* [TASK ITEM]:
Write the listing out once more, identical to the original but without pictures.

※

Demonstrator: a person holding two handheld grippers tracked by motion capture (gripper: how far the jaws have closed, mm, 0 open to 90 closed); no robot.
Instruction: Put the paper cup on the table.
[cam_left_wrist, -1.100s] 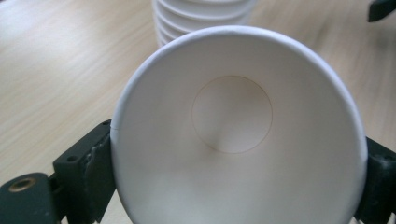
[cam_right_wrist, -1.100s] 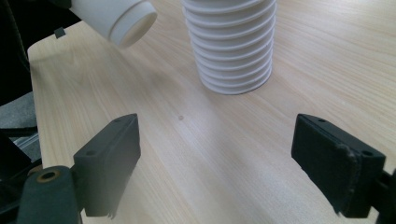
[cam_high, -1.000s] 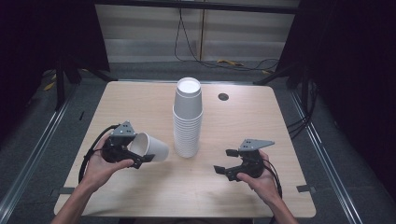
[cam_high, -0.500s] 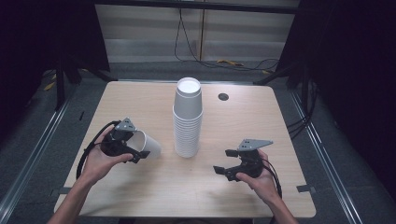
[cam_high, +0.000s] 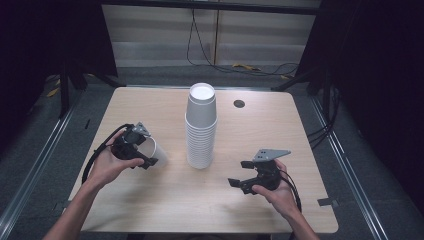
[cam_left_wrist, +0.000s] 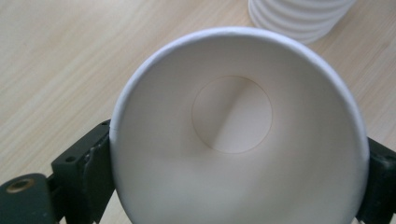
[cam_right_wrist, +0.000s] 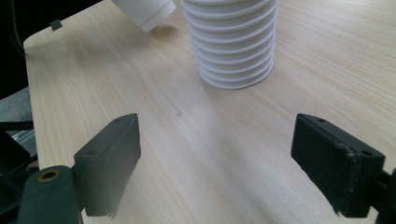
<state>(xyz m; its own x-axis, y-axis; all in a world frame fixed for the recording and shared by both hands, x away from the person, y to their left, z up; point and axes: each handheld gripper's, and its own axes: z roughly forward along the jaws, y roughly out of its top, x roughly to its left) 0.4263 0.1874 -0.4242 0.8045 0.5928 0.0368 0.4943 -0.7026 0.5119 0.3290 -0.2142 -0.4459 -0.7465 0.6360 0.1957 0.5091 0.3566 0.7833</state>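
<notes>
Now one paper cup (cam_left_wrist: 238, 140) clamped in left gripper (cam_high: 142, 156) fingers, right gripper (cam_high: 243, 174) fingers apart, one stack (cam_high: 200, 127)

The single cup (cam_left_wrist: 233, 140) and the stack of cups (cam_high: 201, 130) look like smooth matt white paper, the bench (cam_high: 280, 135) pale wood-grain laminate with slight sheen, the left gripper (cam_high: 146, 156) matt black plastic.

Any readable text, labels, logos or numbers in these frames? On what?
None readable.
White paper cup held in the left gripper: plain, no print.
Tall stack of white paper cups: blank walls.
Light wooden table: bare grain, no label.
Black right gripper: no marking legible.
</notes>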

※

* [EXPECTED OUTPUT]:
Demonstrator: a person holding two handheld grippers tracked by motion capture (gripper: how far the jaws have closed, mm, 0 open to 90 closed); no robot.
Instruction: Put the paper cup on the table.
[cam_left_wrist, -1.100s] 
[cam_right_wrist, -1.100s] 
[cam_high, -1.000s] 
[cam_high, -0.500s] 
[cam_high, +0.000s] 
[cam_left_wrist, +0.000s] 
[cam_right_wrist, +0.000s] 
<state>(xyz m; its own x-axis, y-axis; all in a world frame fixed for the recording and shared by both hands, x away from the person, y to their left, z up; point and axes: each handheld gripper's, and its own axes: z roughly forward along the jaws, y roughly out of its top, x roughly to its left) 0.4263 0.1874 -0.4242 0.8045 0.5928 0.0368 0.4943 -0.7026 0.5119 0.3290 -0.2142 -0.4459 -0.7465 0.6360 0.1957 0.5091 0.3566 0.7833</state>
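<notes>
Now one paper cup (cam_left_wrist: 238, 140) clamped in left gripper (cam_high: 142, 156) fingers, right gripper (cam_high: 243, 174) fingers apart, one stack (cam_high: 200, 127)

The single cup (cam_left_wrist: 233, 140) and the stack of cups (cam_high: 201, 130) look like smooth matt white paper, the bench (cam_high: 280, 135) pale wood-grain laminate with slight sheen, the left gripper (cam_high: 146, 156) matt black plastic.

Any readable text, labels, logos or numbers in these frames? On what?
None readable.
White paper cup held in the left gripper: plain, no print.
Tall stack of white paper cups: blank walls.
Light wooden table: bare grain, no label.
Black right gripper: no marking legible.
</notes>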

The output requires no further additions.